With social distancing, masks and a passionate dedication to others


Corporate volunteering in the year of the coronavirus

Responsibility & dedication, 16.02.2021

Committed and responsibly minded employees, exciting work in social institutions and environmental initiatives coupled with good hygiene concepts resulted in a total of ten successful assignments by ERGO employees in 2020, the year of the coronavirus pandemic. These were real hands-on projects, most of which were outdoors - for example in the shepherd's hut in Munich. Two assignments in October 2020 in Cologne and Munich exemplify the importance of corporate volunteering – particularly now.

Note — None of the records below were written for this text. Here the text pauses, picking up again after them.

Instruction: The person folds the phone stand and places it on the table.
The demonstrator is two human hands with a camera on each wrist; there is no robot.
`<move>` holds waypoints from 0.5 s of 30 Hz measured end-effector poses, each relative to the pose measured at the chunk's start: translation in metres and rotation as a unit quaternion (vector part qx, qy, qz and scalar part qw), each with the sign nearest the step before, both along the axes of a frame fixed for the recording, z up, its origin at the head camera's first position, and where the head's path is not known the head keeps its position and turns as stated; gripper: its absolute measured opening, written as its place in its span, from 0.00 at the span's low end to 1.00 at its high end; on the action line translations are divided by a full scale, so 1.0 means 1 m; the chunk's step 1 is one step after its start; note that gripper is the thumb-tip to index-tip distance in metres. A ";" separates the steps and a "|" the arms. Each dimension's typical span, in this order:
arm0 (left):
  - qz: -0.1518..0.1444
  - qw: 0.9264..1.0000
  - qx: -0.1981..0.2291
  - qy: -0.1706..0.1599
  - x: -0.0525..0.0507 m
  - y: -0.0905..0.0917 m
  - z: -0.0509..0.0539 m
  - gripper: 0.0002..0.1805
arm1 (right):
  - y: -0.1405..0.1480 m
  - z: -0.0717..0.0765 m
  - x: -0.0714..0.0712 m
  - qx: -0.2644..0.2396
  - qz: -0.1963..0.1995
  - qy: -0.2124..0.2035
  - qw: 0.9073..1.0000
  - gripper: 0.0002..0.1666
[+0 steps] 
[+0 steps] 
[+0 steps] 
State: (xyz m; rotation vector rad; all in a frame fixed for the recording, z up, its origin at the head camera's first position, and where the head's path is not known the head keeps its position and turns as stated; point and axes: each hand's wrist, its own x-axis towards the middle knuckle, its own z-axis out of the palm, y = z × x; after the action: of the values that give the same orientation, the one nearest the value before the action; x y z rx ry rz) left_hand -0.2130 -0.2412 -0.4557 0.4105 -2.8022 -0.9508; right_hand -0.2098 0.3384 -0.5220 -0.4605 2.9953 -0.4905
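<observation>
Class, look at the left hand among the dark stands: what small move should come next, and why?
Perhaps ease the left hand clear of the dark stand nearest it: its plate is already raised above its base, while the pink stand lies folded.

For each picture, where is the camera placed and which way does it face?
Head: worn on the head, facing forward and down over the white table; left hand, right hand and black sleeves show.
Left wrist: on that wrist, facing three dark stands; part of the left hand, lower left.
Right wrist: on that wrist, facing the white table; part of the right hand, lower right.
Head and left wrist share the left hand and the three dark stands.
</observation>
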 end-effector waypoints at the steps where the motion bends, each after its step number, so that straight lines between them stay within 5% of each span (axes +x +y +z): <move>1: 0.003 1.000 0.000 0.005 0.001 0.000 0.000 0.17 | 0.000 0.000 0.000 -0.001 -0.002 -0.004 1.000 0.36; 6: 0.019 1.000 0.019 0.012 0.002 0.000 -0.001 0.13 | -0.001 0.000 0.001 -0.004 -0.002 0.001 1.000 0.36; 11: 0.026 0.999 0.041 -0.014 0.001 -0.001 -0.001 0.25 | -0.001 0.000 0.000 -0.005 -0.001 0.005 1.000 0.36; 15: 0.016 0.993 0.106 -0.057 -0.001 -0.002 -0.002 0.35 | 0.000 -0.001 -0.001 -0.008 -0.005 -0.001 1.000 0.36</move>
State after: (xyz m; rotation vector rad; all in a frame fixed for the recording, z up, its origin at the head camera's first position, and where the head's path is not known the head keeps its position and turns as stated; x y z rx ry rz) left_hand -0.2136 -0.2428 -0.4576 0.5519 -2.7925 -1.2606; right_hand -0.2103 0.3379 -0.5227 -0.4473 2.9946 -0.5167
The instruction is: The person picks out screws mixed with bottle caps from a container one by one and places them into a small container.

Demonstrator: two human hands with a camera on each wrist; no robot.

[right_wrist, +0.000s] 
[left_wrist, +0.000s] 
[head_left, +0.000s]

The shepherd's hut in Munich| Photo credit: ©URKERN2021/Ivana Bilz

The shepherd's hut in Munich | Photo credit: ©URKERN2021/Ivana Bilz

In Cologne, seven employees worked in Anna Foundation's bike workshop a fixed children’s and youth aid facility. “We offer children and young people a temporary home and provide individual support if they are not able to live with their parents and siblings, for whatever reason,” explains Weronika Bitzer. The graduate social worker develops individual support and cross-group services for the now 61 children and young people in the seven residential groups. At the moment, this also means that she and her colleagues have to systematically implement requirements brought about by the pandemic. “The youngest child we have is six years old and attends primary school, while the older ones attend secondary schools or vocational schools. Now that means home schooling and contact restrictions for everyone, all of which is very difficult for us all.” The children and young people now often use their bikes to be outside and getting around. Many bikes have been donated to the facility. As part of their Corporate Volunteering assignment, seven ERGO employees cleaned, repaired, and adjusted 25 bikes to each child in the Anna Foundation workshop. 

Christoph Klawunn, Board Member of the DKV Deutsche Krankenversicherung private insurance provider, which is part of ERGO, recalls his experience of the assignment: “Each of us remembers the first bike we got because it meant mobility, independence and adventure. We are pleased that the children and young people here will have a similar experience through our hands-on work here.” Weronika Bitzer also regards the work carried out by the ERGO volunteers as sending a positive signal to the children: "This voluntary work is extremely important, as our children and young people experience the fact that society is interested in them - and even more so that they themselves are part of this society. And that strangers are prepared to do something for them.” 

PS.: Anyone wishing to donate a (children's) bicycle will find a donation point in almost every town, including youth institutions, family centres or refugee or homeless initiatives. Spare parts, such as second-hand bike baskets, saddles or tools, are also very welcome.

Do sheep belong in the city centre? Of course they do!

Twelve ERGO employees spent their Corporate Volunteering Day in Munich’s last city-centre nature conservation zone, in the grounds of the Kraemer’sche Kunstmühle former paper mill in the district of Untergiesing. Sheep can be found grazing just twelve minutes away from the famous central Marienplatz square – and not just as environmentally-friendly “lawnmowers”. Dr. Nikolas Fricke, who has been theoretically and practically involved with sheep rearing since his degree in Agriculture and Sustainable Resource Management, manages the Otto Eckart Foundation’s sheep farm. “Sheep are not just important for the maintenance of soil on dykes or on riverbanks, as we know from the North Sea or the Rhine wetlands, but also here in the city centre of Munich. Many urban children visit our “Alm School” within the factory grounds with their school classes or children's groups. They experience the animals here and even form a bond with them. I am almost tempted to say that our sheep are the teachers in our Alm School,” he comments, stressing the importance of the project. 

The sheep farm is very labour-intensive, as the volunteers found. Their work involved preparing the meadow for the winter, inspecting fences and reinstalling them so that no sheep become lost. But the work also involved the construction of a hay rack, from which the sheep can pull their food with their mouths. Susanne Courage, a Sales Representative who swapped her desk for this green oasis for this particular day, was surprised in many ways: “I was born and bred in Munich, but I had no idea about the sheep farm. Its concept and great importance in the context of the Alm School for children, but also for older people who visit, totally convinced me. That is why I'm happy to help, in future too.” 

Many services to the public provided by the facility could not be offered this year on account of the pandemic: “This is a great pity, as formative and original experiences, such as milking a sheep, create a natural relationship with nature, especially with children,” explains Nikolas Fricke. This also applies, of course, to adults, such as ERGO employees, who helped to shape the unusual habitat of the sheep in the heart of the city.

Corporate Volunteering at ERGO

Corporate Volunteering is the voluntary and employer-sponsored deployment of employees in charitable projects as part of ERGO's social commitment. Employees are involved with climate protection and environmental conservation, as well as social projects. ERGO releases its employees for half a day, while the employees contribute the other half-day themselves through holiday or flexitime.